A possibilidade de o ex-presidente Luiz Inácio Lula da Silva sair da prisão pode fortalecer a esquerda?

  • Não. A esquerda no Brasil está perante a opinião pública bastante desgastada. Afinal, a corrupção foi praticada de forma ampla, geral e irrestrita. A esquerda, no meu entendimento, não tem futuro no Brasil num curto espaço de tempo.

E o sr. será candidato?

  • Talvez. Depende. A vida é sacrificante, não vai pensar que eu estou felicíssimo. Nada sobe à minha cabeça, não tenho orgulho. De vez em quando a Presidência parece um sonho, em outras horas um pesadelo.

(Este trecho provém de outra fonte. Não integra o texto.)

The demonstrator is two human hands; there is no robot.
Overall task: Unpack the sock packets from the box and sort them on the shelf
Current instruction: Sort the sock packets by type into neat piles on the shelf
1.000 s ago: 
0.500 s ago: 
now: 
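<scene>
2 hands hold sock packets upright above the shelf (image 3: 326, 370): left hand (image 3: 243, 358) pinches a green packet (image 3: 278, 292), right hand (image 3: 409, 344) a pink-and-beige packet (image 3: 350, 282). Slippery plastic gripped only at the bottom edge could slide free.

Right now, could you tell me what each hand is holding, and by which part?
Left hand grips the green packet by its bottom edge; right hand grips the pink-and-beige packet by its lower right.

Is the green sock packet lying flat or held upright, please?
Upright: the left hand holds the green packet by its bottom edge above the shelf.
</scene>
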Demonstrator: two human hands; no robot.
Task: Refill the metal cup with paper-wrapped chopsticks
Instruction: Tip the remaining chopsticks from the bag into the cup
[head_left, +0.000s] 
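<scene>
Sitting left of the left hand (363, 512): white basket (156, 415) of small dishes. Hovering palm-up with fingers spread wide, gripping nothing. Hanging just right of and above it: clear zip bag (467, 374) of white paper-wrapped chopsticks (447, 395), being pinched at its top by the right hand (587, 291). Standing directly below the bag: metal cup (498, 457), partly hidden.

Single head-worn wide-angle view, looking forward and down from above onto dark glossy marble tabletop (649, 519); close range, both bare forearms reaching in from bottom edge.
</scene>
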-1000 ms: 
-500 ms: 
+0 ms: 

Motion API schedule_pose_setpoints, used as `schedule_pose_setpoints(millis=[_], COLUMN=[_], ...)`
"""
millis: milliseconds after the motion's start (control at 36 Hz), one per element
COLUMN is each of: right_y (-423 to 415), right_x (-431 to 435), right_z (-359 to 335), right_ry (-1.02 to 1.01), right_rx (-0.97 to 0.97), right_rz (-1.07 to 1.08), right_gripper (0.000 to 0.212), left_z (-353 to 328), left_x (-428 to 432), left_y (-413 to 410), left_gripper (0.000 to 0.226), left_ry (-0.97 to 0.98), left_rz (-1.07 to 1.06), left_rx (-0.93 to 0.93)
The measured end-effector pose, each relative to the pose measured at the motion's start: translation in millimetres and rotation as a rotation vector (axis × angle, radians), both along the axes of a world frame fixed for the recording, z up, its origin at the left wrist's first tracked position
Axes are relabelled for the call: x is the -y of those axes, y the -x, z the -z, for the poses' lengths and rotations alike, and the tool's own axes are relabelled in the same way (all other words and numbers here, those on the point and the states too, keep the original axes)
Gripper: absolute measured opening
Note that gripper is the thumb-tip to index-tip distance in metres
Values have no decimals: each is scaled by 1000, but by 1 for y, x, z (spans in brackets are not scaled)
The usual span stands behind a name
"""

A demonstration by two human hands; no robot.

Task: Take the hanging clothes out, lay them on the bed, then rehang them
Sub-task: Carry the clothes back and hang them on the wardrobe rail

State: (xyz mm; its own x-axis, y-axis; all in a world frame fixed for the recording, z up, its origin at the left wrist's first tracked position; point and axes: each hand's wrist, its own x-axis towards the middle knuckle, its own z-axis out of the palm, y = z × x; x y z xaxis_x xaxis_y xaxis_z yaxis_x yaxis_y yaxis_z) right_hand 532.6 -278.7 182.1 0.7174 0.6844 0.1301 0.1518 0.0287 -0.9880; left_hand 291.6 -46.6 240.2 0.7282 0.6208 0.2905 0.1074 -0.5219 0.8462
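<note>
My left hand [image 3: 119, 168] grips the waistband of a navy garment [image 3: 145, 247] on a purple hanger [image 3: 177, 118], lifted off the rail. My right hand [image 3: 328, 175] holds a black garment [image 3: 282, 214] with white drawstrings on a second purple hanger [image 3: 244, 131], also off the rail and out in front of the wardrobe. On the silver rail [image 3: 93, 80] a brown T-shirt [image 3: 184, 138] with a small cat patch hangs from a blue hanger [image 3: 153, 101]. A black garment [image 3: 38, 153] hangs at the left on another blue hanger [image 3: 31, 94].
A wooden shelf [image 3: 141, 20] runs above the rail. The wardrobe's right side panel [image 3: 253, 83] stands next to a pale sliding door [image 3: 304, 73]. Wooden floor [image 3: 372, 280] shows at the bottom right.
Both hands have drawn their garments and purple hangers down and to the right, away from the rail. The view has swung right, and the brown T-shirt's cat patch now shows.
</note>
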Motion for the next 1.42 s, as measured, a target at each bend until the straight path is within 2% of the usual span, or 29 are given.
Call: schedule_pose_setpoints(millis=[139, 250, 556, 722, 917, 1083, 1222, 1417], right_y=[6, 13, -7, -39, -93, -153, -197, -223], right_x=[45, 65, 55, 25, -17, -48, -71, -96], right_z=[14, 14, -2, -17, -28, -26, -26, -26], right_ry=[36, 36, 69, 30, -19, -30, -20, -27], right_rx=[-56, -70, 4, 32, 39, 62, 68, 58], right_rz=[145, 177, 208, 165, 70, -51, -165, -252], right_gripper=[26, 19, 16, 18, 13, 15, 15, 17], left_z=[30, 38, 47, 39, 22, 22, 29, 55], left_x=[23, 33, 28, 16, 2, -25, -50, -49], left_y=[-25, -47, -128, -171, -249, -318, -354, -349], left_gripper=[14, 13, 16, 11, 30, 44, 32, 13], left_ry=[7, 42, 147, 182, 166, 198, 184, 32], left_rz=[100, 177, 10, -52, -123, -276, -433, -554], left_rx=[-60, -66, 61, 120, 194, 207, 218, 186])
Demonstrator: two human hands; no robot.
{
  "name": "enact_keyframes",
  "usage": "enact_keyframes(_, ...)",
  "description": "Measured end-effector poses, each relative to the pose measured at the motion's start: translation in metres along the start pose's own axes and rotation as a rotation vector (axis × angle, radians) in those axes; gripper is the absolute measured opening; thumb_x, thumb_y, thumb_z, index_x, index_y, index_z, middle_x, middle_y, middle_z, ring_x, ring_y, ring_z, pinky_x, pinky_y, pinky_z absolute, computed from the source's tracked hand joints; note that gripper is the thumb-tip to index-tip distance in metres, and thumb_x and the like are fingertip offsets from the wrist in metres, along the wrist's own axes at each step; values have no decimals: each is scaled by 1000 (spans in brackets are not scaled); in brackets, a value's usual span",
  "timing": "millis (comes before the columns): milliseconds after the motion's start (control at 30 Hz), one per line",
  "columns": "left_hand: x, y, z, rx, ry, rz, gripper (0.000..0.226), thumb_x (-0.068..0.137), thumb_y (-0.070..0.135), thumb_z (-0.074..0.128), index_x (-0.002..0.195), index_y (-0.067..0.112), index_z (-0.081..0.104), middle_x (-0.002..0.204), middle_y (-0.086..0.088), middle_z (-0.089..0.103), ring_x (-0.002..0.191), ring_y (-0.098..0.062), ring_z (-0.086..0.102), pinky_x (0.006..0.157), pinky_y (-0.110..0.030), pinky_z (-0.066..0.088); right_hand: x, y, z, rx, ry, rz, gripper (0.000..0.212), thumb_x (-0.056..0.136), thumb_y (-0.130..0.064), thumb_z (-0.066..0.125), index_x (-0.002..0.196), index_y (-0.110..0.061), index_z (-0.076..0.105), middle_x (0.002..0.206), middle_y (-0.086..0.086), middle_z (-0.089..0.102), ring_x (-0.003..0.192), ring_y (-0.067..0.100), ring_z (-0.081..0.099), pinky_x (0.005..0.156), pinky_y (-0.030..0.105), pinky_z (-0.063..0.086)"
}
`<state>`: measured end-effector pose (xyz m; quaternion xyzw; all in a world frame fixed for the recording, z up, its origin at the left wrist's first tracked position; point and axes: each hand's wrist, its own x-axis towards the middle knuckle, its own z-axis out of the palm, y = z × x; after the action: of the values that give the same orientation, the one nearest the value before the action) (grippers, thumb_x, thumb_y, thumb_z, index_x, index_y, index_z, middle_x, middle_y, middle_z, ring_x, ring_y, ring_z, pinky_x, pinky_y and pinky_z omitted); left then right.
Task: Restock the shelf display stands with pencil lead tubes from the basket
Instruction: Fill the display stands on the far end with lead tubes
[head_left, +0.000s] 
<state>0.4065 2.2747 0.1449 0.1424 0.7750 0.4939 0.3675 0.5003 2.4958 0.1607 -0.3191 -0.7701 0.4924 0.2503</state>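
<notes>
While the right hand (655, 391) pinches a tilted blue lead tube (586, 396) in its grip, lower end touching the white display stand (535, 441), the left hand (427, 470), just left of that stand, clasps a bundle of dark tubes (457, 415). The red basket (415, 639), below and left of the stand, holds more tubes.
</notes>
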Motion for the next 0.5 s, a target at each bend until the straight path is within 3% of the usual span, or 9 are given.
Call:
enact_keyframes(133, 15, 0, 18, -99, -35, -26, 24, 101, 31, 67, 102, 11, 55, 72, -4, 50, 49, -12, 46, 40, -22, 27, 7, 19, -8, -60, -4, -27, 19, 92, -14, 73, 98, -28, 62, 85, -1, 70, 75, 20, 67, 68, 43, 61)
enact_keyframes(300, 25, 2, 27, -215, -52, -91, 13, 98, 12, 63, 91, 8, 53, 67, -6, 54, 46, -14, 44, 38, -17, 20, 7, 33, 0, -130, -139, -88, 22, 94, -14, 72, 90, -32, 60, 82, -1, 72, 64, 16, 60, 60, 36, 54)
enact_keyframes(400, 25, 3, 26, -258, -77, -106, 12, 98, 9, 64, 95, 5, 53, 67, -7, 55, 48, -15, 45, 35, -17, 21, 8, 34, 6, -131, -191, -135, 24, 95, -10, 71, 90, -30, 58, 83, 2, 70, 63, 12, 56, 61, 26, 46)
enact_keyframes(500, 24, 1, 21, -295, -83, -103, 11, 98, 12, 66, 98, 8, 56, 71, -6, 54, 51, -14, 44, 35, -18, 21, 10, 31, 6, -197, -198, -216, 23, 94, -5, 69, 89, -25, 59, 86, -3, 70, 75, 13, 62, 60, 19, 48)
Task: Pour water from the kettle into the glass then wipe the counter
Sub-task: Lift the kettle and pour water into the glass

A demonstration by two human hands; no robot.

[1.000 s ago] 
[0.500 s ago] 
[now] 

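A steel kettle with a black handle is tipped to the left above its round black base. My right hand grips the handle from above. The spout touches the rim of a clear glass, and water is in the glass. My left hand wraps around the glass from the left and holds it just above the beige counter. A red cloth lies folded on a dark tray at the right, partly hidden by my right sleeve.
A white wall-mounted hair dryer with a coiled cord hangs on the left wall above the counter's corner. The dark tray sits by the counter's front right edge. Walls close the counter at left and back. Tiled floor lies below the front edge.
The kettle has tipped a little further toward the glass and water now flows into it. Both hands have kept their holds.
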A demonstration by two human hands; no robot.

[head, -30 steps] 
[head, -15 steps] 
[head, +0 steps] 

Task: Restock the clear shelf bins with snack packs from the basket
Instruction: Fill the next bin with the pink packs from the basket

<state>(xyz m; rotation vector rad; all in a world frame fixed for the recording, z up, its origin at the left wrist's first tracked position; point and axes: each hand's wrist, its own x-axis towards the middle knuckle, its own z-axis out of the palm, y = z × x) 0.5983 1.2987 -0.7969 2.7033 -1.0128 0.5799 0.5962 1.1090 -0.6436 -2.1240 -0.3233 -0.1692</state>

Além da economia, a pauta do conservadorismo também ajuda a garantir sustentação ao governo?

  • Isso não há dúvida que nos dá sustentação. Por outro lado, através do conservadorismo você consegue ordem e progresso, por meio da disciplina. Nenhum pai quer que o seu filho se desvirtue. E, por muitas vezes, a gente não vê isso no Brasil, até por conta de algumas poucas universidades onde a formação que existe não é de bons profissionais, mas apenas de militantes. É isso que também estamos tentando mudar, mas não é fácil.

Mudar como?

  • É uma coisa que vem errada desde muito tempo, até durante o período militar, onde o regime não ficou muito preocupado nessa questão da educação. Deixou a faculdade com a sua total autonomia. E você sabe, quando se tem total autonomia em algum lugar, acontecem exageros e grupos políticos se aproveitaram para fazer de algumas universidades seu laboratório para formar militantes. Erramos aí.

O MEC quer mudar a forma de contratação nas universidades...

  • Uma minoria dos professores trabalha oito horas por semana e tem o salário do teto. Isso não é justo com a maior parte que trabalha no mínimo 40 horas por semana e tem salário bem menor. Esses privilégios que a gente tem de atacar.